Set down exactly the lines below, starting at the one that contains "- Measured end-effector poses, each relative" and ending at the one that contains "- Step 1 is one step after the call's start", with both of those lines included and nothing else.

Records contained in a dataset
..........

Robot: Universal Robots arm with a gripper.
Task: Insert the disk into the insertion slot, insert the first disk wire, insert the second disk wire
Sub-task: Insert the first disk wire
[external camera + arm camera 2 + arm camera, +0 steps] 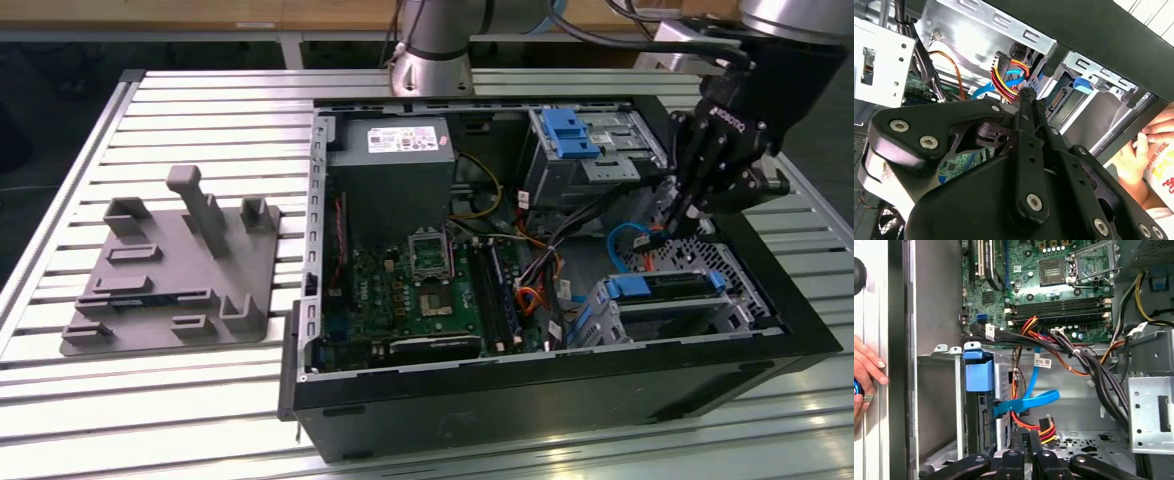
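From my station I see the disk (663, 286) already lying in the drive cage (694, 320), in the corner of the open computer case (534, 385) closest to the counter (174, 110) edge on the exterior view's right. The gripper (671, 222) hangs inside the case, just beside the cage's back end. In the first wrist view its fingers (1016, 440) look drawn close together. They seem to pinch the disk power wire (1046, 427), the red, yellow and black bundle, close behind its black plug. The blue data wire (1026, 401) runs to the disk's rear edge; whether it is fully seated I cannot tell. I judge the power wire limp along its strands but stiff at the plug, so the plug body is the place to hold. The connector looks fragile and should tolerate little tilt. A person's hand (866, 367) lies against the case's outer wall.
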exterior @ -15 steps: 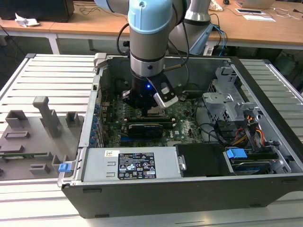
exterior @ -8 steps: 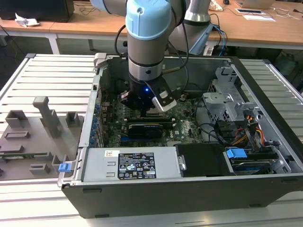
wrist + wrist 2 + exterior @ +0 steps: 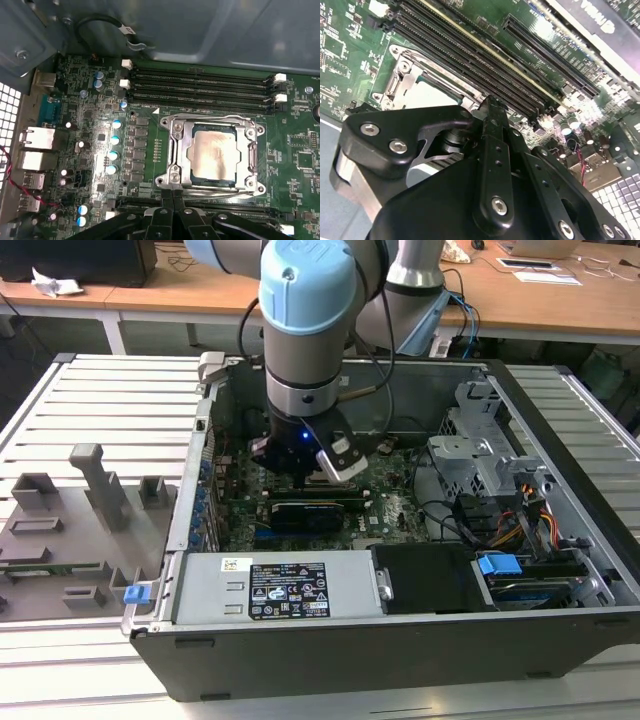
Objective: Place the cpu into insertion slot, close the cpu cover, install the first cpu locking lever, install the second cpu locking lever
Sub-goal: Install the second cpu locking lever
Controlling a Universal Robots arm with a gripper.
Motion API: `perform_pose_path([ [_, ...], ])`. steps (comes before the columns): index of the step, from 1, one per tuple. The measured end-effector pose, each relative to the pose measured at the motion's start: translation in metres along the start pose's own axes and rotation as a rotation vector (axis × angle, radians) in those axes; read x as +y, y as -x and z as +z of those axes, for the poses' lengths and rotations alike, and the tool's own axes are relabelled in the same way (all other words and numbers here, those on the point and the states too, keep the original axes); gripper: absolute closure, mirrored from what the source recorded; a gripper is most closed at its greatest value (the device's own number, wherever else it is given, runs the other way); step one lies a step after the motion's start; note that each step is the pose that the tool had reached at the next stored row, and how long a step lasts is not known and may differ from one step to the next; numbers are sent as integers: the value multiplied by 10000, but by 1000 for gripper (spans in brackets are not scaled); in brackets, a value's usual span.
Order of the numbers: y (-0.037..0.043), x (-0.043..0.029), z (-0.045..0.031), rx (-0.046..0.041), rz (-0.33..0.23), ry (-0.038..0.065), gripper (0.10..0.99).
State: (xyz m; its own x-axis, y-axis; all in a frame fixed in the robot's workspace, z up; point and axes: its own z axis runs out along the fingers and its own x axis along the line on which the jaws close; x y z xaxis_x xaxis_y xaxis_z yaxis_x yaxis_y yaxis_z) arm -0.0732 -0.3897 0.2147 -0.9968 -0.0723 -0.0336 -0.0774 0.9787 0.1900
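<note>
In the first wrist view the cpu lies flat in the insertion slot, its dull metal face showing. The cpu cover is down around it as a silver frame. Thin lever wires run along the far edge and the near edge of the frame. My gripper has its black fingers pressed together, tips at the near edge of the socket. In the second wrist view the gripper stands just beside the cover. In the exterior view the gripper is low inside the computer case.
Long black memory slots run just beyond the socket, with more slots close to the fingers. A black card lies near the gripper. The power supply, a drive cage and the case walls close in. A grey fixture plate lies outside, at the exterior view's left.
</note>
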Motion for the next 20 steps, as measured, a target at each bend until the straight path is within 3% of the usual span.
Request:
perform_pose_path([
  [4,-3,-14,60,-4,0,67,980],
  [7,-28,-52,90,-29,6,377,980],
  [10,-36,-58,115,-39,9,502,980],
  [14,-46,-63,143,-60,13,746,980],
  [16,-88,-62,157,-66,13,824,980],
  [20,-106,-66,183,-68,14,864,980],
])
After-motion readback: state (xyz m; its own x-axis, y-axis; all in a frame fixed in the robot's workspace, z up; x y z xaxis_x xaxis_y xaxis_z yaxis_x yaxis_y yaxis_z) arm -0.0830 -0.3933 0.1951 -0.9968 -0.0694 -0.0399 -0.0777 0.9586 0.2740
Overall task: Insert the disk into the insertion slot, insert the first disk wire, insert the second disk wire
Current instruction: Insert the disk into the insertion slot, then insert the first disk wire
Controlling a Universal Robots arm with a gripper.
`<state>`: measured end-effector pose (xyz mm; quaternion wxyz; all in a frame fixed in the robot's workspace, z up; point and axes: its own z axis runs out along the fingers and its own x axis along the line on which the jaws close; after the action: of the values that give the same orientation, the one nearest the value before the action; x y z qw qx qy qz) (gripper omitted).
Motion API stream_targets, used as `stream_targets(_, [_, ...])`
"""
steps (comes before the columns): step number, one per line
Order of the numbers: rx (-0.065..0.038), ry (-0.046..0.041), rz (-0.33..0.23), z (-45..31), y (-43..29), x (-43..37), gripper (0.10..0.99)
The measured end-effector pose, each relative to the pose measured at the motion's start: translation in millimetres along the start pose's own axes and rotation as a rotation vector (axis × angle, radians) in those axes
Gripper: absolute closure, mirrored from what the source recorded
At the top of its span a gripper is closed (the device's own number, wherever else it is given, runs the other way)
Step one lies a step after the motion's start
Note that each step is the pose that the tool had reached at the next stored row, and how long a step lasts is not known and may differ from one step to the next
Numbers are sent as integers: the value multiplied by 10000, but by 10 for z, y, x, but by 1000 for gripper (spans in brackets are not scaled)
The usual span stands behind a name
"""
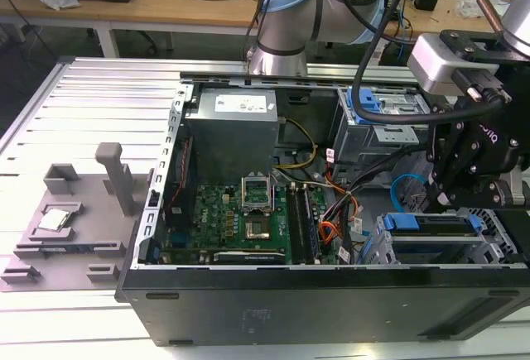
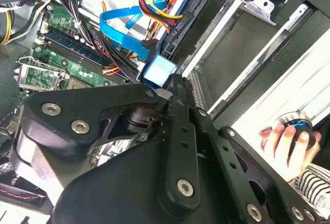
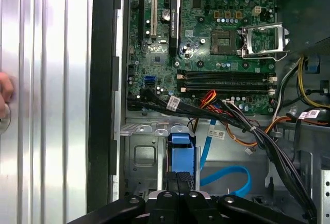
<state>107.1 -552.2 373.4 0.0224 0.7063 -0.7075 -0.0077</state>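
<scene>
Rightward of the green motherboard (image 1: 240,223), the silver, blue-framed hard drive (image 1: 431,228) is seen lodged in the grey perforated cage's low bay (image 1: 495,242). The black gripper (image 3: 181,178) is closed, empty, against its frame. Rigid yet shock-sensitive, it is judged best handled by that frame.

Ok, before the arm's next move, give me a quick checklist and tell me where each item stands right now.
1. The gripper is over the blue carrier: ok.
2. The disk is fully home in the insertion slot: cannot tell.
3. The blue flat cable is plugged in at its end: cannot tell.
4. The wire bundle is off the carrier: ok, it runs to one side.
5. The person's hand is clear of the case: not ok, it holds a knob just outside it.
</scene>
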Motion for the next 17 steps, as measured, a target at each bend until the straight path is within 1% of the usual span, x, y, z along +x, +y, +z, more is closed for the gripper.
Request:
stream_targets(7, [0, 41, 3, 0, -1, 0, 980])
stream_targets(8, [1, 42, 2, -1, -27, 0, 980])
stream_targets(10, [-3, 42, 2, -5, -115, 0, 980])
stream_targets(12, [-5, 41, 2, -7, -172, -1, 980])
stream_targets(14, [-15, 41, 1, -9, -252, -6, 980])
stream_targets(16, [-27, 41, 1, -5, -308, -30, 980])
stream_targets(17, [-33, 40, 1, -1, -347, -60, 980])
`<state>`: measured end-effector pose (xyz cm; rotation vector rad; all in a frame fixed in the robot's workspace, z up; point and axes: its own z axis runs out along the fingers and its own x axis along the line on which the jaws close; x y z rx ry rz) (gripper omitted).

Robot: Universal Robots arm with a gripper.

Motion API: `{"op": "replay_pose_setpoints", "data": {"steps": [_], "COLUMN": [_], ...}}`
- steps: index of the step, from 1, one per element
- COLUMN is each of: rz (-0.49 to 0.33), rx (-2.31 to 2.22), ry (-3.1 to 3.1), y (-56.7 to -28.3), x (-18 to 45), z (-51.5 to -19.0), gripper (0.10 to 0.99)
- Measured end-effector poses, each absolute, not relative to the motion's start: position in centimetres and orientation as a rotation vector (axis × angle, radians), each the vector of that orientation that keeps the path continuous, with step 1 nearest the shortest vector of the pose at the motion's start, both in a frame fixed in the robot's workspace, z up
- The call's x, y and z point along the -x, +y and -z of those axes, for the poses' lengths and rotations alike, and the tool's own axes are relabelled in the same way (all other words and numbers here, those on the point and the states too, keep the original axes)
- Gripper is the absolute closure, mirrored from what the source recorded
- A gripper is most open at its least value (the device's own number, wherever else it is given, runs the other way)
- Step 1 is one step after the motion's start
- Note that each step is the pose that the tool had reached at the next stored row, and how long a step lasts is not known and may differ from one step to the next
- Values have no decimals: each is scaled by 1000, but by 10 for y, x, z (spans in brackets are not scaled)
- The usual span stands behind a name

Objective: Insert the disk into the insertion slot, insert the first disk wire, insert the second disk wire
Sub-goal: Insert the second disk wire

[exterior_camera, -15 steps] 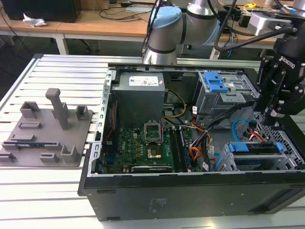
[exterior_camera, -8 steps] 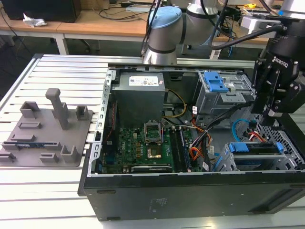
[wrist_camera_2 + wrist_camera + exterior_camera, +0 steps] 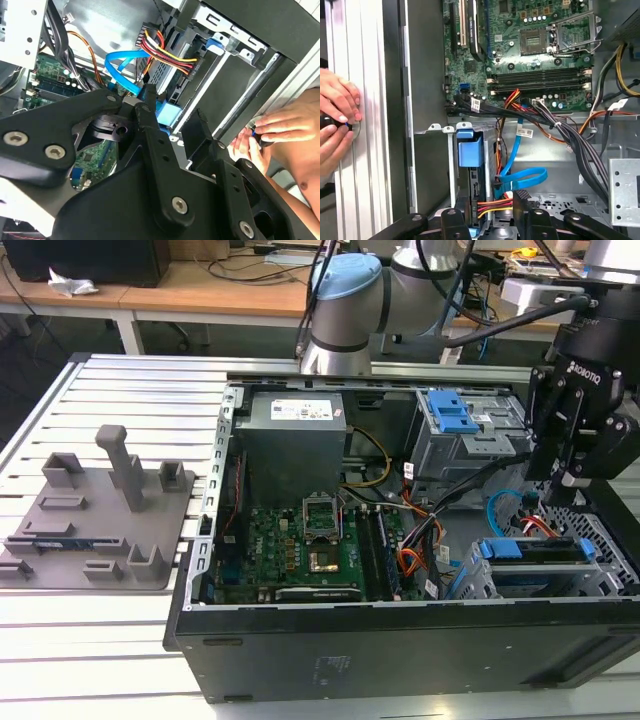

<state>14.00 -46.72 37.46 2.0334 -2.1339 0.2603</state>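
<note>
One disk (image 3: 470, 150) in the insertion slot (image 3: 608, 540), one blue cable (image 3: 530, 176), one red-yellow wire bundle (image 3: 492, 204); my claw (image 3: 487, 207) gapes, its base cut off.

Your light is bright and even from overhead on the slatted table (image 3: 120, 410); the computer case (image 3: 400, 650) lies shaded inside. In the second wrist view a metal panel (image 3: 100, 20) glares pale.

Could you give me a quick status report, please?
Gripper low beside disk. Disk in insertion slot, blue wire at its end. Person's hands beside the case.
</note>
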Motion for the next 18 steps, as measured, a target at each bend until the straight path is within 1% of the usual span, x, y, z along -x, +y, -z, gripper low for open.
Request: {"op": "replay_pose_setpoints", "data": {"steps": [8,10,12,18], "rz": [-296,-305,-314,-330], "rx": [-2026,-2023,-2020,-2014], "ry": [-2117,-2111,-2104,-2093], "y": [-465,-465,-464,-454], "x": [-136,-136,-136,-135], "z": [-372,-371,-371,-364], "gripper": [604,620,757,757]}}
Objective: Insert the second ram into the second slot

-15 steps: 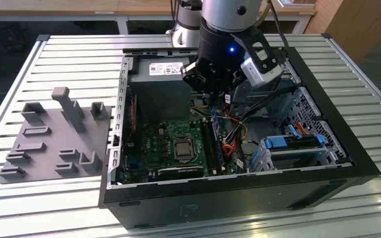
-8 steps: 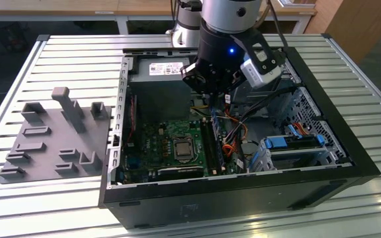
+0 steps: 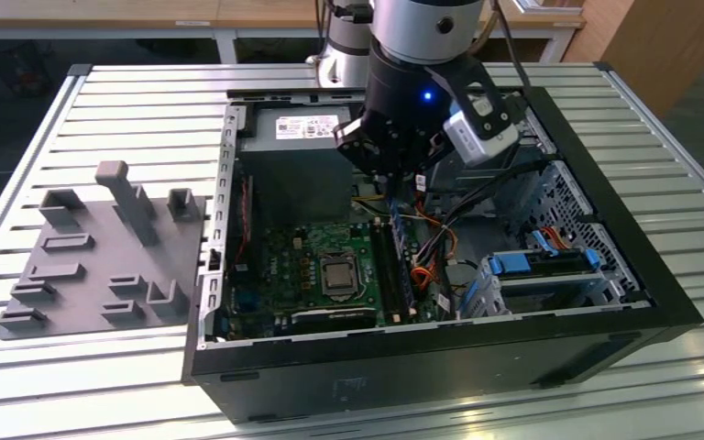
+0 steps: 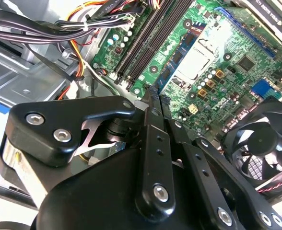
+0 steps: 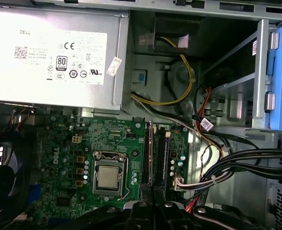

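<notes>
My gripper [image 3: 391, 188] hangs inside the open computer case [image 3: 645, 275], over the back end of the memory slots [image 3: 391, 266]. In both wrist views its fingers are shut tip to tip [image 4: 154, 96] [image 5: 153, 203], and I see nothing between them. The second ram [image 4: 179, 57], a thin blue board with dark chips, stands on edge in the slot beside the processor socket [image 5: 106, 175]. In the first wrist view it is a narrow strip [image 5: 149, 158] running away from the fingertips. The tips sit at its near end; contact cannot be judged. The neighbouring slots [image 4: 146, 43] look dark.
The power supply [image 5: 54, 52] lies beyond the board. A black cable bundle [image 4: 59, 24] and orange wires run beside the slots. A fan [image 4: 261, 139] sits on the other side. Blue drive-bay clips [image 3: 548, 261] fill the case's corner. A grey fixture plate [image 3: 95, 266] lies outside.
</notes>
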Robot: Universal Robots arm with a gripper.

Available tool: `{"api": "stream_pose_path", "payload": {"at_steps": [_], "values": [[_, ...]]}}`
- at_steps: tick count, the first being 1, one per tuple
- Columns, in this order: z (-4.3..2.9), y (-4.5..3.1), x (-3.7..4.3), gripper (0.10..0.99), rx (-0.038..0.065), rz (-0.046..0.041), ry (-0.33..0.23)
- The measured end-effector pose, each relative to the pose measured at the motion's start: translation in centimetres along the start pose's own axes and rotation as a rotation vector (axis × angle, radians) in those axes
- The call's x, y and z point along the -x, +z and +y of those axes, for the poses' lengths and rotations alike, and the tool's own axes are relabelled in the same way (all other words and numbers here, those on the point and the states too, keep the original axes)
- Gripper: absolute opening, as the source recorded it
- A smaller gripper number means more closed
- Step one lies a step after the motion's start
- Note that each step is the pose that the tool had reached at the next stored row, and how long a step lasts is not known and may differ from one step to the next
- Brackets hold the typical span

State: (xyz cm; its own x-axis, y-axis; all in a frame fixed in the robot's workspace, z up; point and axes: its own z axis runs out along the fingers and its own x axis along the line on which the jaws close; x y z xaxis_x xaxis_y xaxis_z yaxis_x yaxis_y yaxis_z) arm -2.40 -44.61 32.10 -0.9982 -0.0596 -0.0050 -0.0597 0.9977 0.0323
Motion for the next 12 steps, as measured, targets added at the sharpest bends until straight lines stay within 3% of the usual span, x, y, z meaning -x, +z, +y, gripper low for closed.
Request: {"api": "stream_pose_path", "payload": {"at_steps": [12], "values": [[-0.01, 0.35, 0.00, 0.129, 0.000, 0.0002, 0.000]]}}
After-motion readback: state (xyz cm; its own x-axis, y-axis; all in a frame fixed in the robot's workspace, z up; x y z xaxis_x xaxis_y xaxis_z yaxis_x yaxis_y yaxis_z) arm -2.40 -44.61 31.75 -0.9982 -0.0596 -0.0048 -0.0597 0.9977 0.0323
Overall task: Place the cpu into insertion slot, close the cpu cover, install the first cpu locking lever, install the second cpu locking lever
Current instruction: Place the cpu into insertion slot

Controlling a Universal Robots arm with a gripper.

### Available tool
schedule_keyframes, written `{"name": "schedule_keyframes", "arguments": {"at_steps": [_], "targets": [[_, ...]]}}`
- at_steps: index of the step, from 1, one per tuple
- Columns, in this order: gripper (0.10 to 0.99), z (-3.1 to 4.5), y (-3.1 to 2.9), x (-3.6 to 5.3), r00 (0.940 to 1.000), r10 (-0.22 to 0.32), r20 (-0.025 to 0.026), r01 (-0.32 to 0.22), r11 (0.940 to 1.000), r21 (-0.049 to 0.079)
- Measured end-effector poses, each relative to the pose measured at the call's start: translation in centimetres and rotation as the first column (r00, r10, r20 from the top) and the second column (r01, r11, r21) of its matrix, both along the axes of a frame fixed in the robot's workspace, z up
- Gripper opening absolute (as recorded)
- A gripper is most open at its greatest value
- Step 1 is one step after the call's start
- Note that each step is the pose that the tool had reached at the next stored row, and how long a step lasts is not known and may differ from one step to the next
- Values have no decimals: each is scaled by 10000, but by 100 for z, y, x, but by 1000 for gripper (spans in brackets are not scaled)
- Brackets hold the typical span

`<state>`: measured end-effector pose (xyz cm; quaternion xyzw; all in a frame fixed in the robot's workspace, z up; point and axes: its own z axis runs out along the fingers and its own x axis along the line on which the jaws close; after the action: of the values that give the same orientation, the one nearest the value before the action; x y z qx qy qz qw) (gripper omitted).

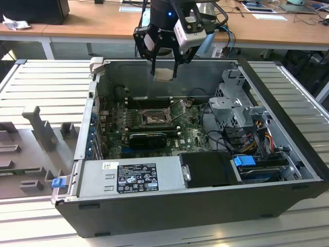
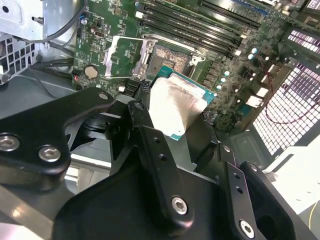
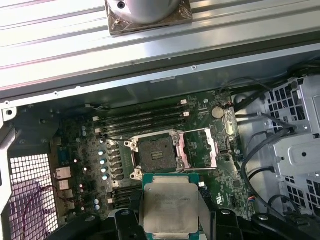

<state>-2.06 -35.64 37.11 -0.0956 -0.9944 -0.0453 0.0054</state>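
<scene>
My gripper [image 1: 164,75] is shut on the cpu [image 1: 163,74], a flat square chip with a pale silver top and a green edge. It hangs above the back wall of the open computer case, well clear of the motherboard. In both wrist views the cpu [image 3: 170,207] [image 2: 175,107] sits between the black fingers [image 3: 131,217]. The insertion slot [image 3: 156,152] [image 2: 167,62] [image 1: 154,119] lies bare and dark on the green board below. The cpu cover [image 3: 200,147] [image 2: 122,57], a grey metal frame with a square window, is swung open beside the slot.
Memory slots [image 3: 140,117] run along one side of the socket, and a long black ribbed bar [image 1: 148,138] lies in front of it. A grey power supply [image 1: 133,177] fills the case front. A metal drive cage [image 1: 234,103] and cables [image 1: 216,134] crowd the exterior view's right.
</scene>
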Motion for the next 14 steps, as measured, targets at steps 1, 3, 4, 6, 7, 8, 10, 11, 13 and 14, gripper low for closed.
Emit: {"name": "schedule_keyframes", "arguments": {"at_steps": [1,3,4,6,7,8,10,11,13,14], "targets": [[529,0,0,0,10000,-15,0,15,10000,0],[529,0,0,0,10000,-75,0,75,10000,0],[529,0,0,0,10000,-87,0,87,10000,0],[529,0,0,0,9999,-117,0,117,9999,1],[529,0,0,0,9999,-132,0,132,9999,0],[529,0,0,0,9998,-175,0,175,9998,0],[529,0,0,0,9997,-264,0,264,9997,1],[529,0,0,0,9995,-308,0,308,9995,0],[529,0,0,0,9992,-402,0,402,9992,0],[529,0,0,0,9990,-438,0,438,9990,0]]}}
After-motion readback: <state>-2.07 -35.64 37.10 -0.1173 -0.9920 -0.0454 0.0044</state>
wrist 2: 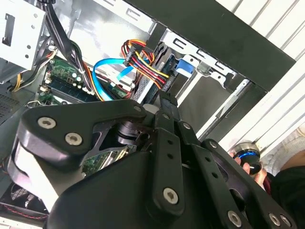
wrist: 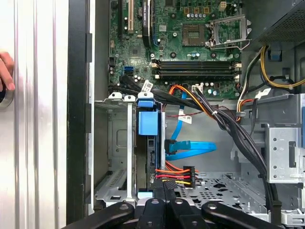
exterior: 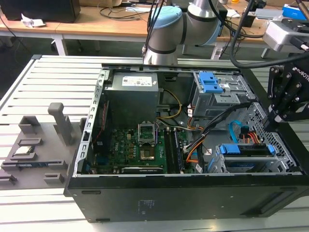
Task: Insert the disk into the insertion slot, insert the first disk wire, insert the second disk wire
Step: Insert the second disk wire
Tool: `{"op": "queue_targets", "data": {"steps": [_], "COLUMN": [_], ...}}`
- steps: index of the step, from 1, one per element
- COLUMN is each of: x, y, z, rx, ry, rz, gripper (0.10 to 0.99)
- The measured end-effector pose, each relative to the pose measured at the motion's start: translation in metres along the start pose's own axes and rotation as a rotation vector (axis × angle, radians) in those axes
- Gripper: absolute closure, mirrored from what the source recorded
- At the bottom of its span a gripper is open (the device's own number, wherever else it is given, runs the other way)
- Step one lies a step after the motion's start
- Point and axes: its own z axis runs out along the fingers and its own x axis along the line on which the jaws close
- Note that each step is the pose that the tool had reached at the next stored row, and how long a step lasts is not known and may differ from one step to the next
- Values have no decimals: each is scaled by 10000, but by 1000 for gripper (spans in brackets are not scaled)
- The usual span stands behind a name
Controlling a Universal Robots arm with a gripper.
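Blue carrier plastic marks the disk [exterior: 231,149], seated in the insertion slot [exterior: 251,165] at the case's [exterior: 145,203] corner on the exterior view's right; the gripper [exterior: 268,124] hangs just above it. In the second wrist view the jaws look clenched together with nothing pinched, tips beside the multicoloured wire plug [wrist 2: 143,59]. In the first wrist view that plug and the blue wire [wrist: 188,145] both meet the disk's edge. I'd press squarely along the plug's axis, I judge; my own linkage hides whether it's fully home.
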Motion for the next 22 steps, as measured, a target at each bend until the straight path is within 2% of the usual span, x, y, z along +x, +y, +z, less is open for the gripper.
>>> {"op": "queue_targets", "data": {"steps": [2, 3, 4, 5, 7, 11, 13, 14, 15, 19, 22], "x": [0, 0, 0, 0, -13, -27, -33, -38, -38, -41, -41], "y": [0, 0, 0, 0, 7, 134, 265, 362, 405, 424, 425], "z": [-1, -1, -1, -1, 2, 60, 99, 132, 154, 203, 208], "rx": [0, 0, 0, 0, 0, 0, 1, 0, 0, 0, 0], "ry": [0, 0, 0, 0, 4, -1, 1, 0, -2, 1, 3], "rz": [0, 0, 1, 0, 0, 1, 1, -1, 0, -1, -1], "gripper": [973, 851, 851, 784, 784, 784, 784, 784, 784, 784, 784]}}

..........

SOLUTION TO THIS PROBLEM:
- Measured end-effector poses, each relative to the pose measured at the call's start: translation in centimetres and rotation as the first column (r00, r10, r20 from the top) and the second column (r01, r11, r21) of its matrix, both along the axes of a frame fixed in the robot's workspace, z up
- Gripper opening absolute (as recorded)
- A gripper is most open at its greatest value
- Step 1 is one step after the call's start

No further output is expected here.